[<prev] [next>] [<thread-prev] [day] [month] [year] [list]
Message-ID: <886bf07b-838d-2f7b-cb99-664c3e76a291@redhat.com>
Date: Thu, 13 Oct 2022 15:10:28 +0800
From: Jason Wang <jasowang@...hat.com>
To: Si-Wei Liu <si-wei.liu@...cle.com>
Cc: mst <mst@...hat.com>, Eli Cohen <elic@...dia.com>,
Parav Pandit <parav@...dia.com>,
Wu Zongyong <wuzongyong@...ux.alibaba.com>,
virtualization <virtualization@...ts.linux-foundation.org>,
linux-kernel <linux-kernel@...r.kernel.org>,
eperezma <eperezma@...hat.com>,
Zhu Lingshan <lingshan.zhu@...el.com>,
Gautam Dawar <gdawar@...inx.com>, Cindy Lu <lulu@...hat.com>,
Yongji Xie <xieyongji@...edance.com>
Subject: Re: [PATCH V2 2/3] vdpa_sim_net: support feature provisioning
在 2022/10/7 08:35, Si-Wei Liu 写道:
>
>
> On 9/28/2022 9:55 PM, Jason Wang wrote:
>> On Tue, Sep 27, 2022 at 5:41 PM Si-Wei Liu <si-wei.liu@...cle.com>
>> wrote:
>>>
>>>
>>> On 9/26/2022 8:59 PM, Jason Wang wrote:
>>>
>>> On Tue, Sep 27, 2022 at 9:02 AM Si-Wei Liu <si-wei.liu@...cle.com>
>>> wrote:
>>>
>>>
>>> On 9/26/2022 12:11 AM, Jason Wang wrote:
>>>
>>> On Sat, Sep 24, 2022 at 4:01 AM Si-Wei Liu <si-wei.liu@...cle.com>
>>> wrote:
>>>
>>>
>>> On 9/21/2022 7:43 PM, Jason Wang wrote:
>>>
>>> This patch implements features provisioning for vdpa_sim_net.
>>>
>>> 1) validating the provisioned features to be a subset of the parent
>>> features.
>>> 2) clearing the features that is not wanted by the userspace
>>>
>>> For example:
>>>
>>> # vdpa mgmtdev show
>>> vdpasim_net:
>>> supported_classes net
>>> max_supported_vqs 3
>>> dev_features MTU MAC CTRL_VQ CTRL_MAC_ADDR ANY_LAYOUT VERSION_1
>>> ACCESS_PLATFORM
>>>
>>> Sighs, not to blame any one and it's perhaps too late, but this
>>> "dev_features" attr in "mgmtdev show" command output should have been
>>> called "supported_features" in the first place.
>>>
>>> Not sure I get this, but I guess this is the negotiated features
>>> actually.
>>>
>>> Actually no, that is why I said the name is a bit confusing and
>>> "supported_features" might sound better.
>>>
>>> You're right, it's an mgmtdev show actually.
>>>
>>> This attribute in the parent device (mgmtdev) denotes the real
>>> device capability for what virtio features can be supported by the
>>> parent device.

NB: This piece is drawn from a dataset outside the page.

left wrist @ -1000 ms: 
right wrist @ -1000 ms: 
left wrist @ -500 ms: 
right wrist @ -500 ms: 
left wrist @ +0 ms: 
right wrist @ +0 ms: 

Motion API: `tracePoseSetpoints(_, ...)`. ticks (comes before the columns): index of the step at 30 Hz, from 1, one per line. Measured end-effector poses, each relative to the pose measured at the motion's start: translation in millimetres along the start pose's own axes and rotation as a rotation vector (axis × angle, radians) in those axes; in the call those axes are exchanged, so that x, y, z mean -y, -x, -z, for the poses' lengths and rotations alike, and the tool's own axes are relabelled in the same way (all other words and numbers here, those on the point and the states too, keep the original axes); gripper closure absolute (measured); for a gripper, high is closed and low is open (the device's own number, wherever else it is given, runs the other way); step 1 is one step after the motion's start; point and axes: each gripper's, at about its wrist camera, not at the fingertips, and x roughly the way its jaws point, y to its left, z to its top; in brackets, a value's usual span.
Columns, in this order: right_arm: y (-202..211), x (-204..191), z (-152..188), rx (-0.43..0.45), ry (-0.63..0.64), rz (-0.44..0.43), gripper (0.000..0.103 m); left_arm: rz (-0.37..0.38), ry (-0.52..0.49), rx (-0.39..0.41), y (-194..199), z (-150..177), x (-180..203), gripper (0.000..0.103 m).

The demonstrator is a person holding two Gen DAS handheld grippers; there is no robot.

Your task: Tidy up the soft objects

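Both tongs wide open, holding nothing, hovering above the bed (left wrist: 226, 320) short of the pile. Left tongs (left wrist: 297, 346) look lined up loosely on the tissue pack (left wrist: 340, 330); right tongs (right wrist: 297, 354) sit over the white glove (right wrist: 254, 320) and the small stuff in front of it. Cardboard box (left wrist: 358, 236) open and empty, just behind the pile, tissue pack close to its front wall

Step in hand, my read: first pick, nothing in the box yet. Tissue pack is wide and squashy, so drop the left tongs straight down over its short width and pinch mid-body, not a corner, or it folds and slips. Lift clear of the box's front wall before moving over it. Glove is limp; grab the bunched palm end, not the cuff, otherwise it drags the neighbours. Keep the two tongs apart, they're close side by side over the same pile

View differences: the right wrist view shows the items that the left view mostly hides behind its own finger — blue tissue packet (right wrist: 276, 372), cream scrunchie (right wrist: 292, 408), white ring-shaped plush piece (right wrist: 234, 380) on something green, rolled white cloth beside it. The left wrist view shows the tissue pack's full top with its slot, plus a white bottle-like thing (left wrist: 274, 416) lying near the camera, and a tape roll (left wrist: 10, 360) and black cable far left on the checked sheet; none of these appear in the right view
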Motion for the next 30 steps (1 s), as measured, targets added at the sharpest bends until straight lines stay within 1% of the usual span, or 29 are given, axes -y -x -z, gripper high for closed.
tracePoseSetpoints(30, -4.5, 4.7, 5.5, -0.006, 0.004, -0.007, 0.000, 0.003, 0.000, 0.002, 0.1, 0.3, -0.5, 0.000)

Any unprivileged user can check into this field to
>>> know parent device's capability without having to create a child
>>> vDPA device at all. The features that child vDPA device may support
>>> should be a subset of, or at most up to what the parent device
>>> offers. For e.g. the vdpa device dev1 you created below can expose
>>> less or equal device_features bit than 0x308820028 (MTU MAC CTRL_VQ
>>> CTRL_MAC_ADDR ANY_LAYOUT VERSION_1 ACCESS_PLATFORM), but shouldn't
>>> be no more than what the parent device can actually support.
>>>
>>> Yes, I didn't see anything wrong with "dev_features",
>>>
>>> Yep, it didn't appear to me anything wrong either at first sight,
>>> then I gave my R-b on the series introduced this attribute. But it's
>>> not a perfect name, either, on the other hand. Parav later pointed
>>> out that the corresponding enum definition for this attribute should
>>> follow pre-existing naming convention that we should perhaps do
>>> s/VDPA_ATTR_DEV_SUPPORTED_FEATURES/VDPA_ATTR_MGMTDEV_SUPPORTED_FEATURES/
>>> to get it renamed, as this is a mgmtdev level attribute, which I
>>> agree. Now that with the upcoming "device_features" attribute (vdpa
>>> dev level) from this series, it's subject to another confusions
>>> between these two similar names, but actually would represent things
>>> at different level. While all other attributes in "mgmtdev dev show"
>>> seem to be aligned with the "supported_" prefix, e.g.
>>> supported_classes, max_supported_vqs, from which I think the stance
>>> of device is already implied through "mgmtdev" in the command. For
>>> the perspective of clarify and easy distinction,
>>> "supported_features" seems to be a better name than "dev_features".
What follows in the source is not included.